Sometimes, trying new recipes can be exhausting. Sometimes, after a tedious, never-ending day of work and chores, you just want to come home and cook something reliable. Something that you know will turn out delicious and requires minimal work.
Those are totally the kind of
days weeks I’ve been having. This white bean chicken chili is one of our all time favorite recipes for a few years now. It is filling, healthy, oh-so-tasty, makes enough for about 6-7 meals, inexpensive, and not terribly time consuming. This chili is essentially the ‘total package’ of dinners.
I found it a few years ago on AllRecipes, and have adapted it over time based on personal tastes and reviewers suggestions.
White Bean Chicken Chili
Adapted from this AllRecipes recipe (I promise my changes are better- they have been years and 30 batches in the making)
You Will Need:
- 2 TBS olive oil
- 1 large onion, chopped
- 3 cloves garlic, minced
- 1 (14.5 oz) can chicken broth
- 1 large can salsa verde
- 2 (16 oz) cans diced tomatoes (fire roasted or basil flavors are great)
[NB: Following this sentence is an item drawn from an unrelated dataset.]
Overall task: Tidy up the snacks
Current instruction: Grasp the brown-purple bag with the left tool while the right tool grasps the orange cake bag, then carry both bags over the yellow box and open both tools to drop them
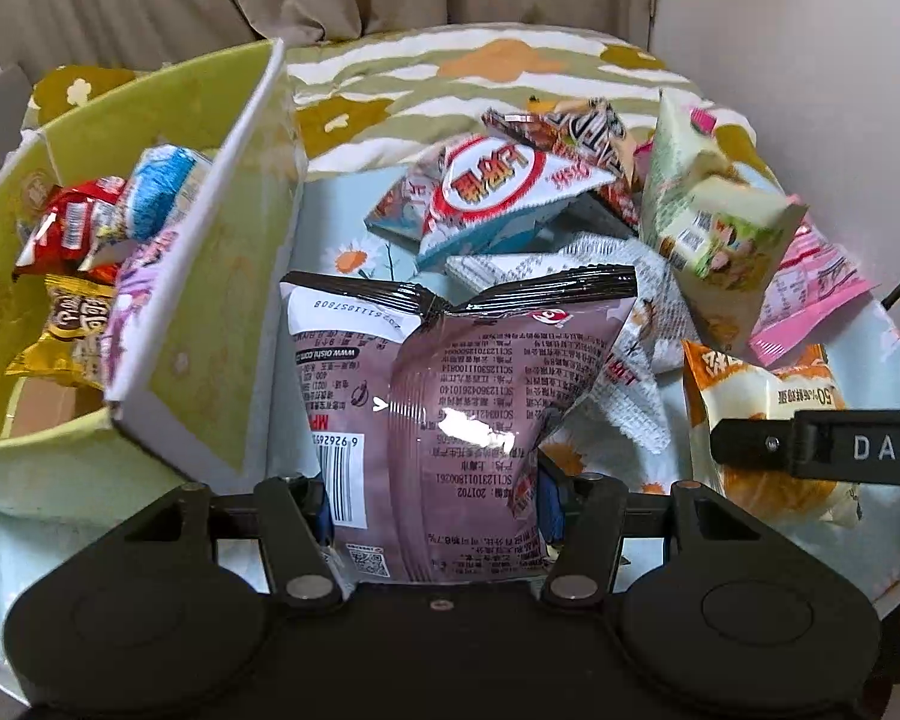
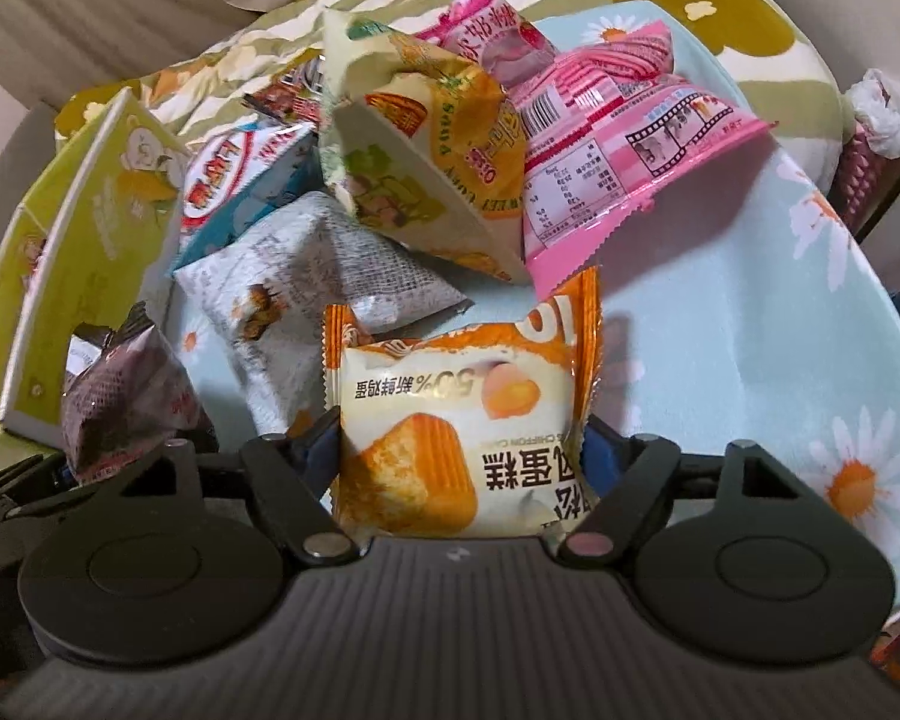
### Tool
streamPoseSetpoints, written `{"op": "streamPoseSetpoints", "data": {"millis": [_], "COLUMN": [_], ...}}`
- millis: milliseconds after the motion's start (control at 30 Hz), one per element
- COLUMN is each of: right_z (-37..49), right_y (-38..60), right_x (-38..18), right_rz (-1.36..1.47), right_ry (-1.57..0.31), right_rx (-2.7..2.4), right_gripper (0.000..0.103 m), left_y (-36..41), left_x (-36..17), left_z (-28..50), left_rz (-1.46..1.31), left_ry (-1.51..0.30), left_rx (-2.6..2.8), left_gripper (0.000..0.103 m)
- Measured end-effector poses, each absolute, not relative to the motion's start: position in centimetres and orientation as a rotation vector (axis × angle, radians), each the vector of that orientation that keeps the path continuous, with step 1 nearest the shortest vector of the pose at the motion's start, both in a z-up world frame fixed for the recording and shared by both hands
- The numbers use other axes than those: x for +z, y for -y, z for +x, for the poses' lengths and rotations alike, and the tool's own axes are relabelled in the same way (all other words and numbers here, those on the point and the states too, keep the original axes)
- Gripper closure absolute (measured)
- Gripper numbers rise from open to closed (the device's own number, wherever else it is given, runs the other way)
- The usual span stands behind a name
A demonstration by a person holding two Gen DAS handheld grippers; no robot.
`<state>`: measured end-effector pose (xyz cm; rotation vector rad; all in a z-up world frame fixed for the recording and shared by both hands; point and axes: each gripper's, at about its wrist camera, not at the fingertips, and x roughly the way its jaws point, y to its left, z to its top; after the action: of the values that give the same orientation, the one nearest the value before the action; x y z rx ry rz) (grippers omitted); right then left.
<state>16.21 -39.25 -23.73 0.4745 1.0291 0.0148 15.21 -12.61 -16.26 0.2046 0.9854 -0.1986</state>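
My left gripper [image 1: 438, 510] is shut on a glossy mauve snack bag [image 1: 462, 372], which stands upright between the fingers just right of the green box's open flap [image 1: 210, 276]. The same bag [image 2: 120, 402] shows at the left of the right wrist view. My right gripper [image 2: 462, 450] has an orange-and-white cake pack [image 2: 450, 420] between its blue pads, which touch both side edges; the pack lies on the cloth. One right finger [image 1: 810, 450] crosses that cake pack [image 1: 768, 396] in the left wrist view.
The green box [image 1: 120, 96] holds red [image 1: 72, 222], blue [image 1: 162, 186] and gold [image 1: 72, 324] packs. Behind lies a pile: a red-and-white pack [image 1: 486, 186], a cream bag [image 2: 426, 162], a pink pack [image 2: 618, 138], a white printed pack [image 2: 318, 264]. Daisy-print cloth [image 2: 720, 330] stretches right.
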Motion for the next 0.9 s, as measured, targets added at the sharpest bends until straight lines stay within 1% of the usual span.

- 2 (15 oz) cans white beans, drained and rinsed
- 1 lb shredded cooked chicken meat (rotisserie saves time, not money)
- 1/2 large bag of frozen corn
- 1/2 tsp dried oregano
- 1/2 tsp ground coriander
- 1/4 tsp ground cumin
- pinch of salt and pepper
- crunchy bread to serve along side is “optional”
- Heat oil on medium-high heat, and cook onion and garlic until soft
- Stir in broth, salsa verde, diced tomatoes, and spices.
- Bring to a boil, then simmer on low for about 10 minutes
- Add corn, chicken, and beans, and simmer for as long as possible to allow flavors to come together (20 minutes or more ideal)
This chili is SO good and very filling as well. Despite how filling it is, I always go back for seconds. And you will too. Trust me.
So much has happened this week, I cannot wait to blog about it all. Many exciting and scary changes ahead. But for now… chili.